Il deserto
“Il deserto rifugge dal contingente, niente si frappone tra lo sguardo dell’uomo e l’immagine delle verità essenziali: nella nudità perfetta, D-o è visibile a occhio nudo. Non c’è da meravigliarsi che il monoteismo sia nato qui: per riempire il vuoto immenso era necessaria un’immensa presenza. Il roveto ardente non è il miraggio di una immaginazione esaltata: è la quantità di incandescenza necessaria perché D-o si manifesti; D-o si lascia vedere solo nelle zone calde, là dove il calore torrido dell’aria esalta l’ardore dello spirito. Ma una volta rivelatosi, presto diventa il padrone della terra e dei cieli. Come potrebbe legare Egli il suo destino allo spazio limitato di una città, nella mente di uomini [i nomadi] che appunto non sono di nessun luogo?
È dal deserto che viene al nomade questa consuetudine di famigliarità con l’assoluto – il deserto che unisce gli uomini attraverso spazi infiniti. […] I popoli stanziali spingono il loro attaccamento a derivare dalla loro terra il proprio nome e si chiamano allora Delamare o Southend, mentre gli altri si chiamano sotto qualunque cielo Biska figlio di Amayas. Di generazione in generazione il nomade conserva nella sua memoria lunghi rosari di genealogie: come potrebbe altrimenti distinguersi dagli altri questo eterno passante? […]
Per i pastori erranti l’universalismo non è una scelta casuale, è una vocazione. Le migrazioni bibliche non sono un errore (sia pure prestigioso) della storia, sono la legge stessa del deserto.”

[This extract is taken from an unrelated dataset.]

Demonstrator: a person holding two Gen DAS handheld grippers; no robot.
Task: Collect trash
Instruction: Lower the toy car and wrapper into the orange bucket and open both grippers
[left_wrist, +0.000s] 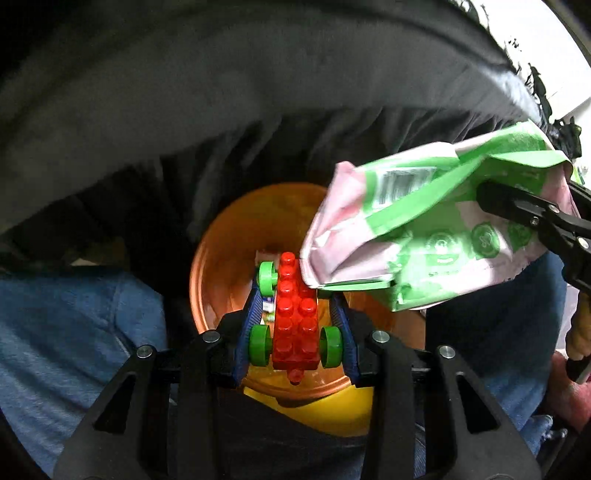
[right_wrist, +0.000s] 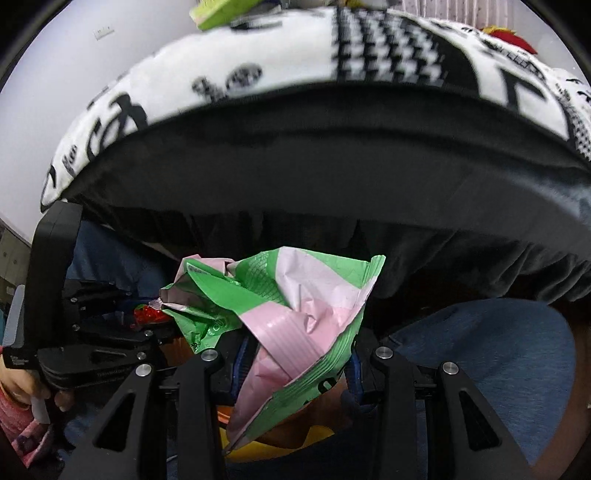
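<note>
While your left claw (left_wrist: 295, 325) clamps the red brick car (left_wrist: 295, 317) over the orange bucket (left_wrist: 221, 258), your right claw (right_wrist: 295, 365) pinches the green-pink wrapper (right_wrist: 288, 314) at 2 o'clock.

green-pink wrapper (left_wrist: 424, 229), red toy car (left_wrist: 295, 317), orange bowl (left_wrist: 229, 258)

We see blue denim (left_wrist: 66, 332) on both sides, and above it a dark cushion edge (right_wrist: 314, 155) with gathered black fabric hanging beneath. On top lies a white cloth printed in black (right_wrist: 258, 74) (houndstooth patches among large characters), before a pale wall (right_wrist: 55, 74).
</note>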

Queste parole sono tratte da “Tenéré atavique”, un breve saggio dello scrittore e antropologo cabilo Mouloud Mammeri (1917-1989) contenuto nella raccolta “Escales”. Leggendo Shemot e il peregrinare degli ebrei nel deserto ho trovato questa lettura molto evocativa. Il deserto così, con tutte le sue avversità, può essere compreso non solo come un passaggio, ma come mezzo necessario per la formazione dell’ethos di popoli che sono rimasti o che furono in origine nomadici.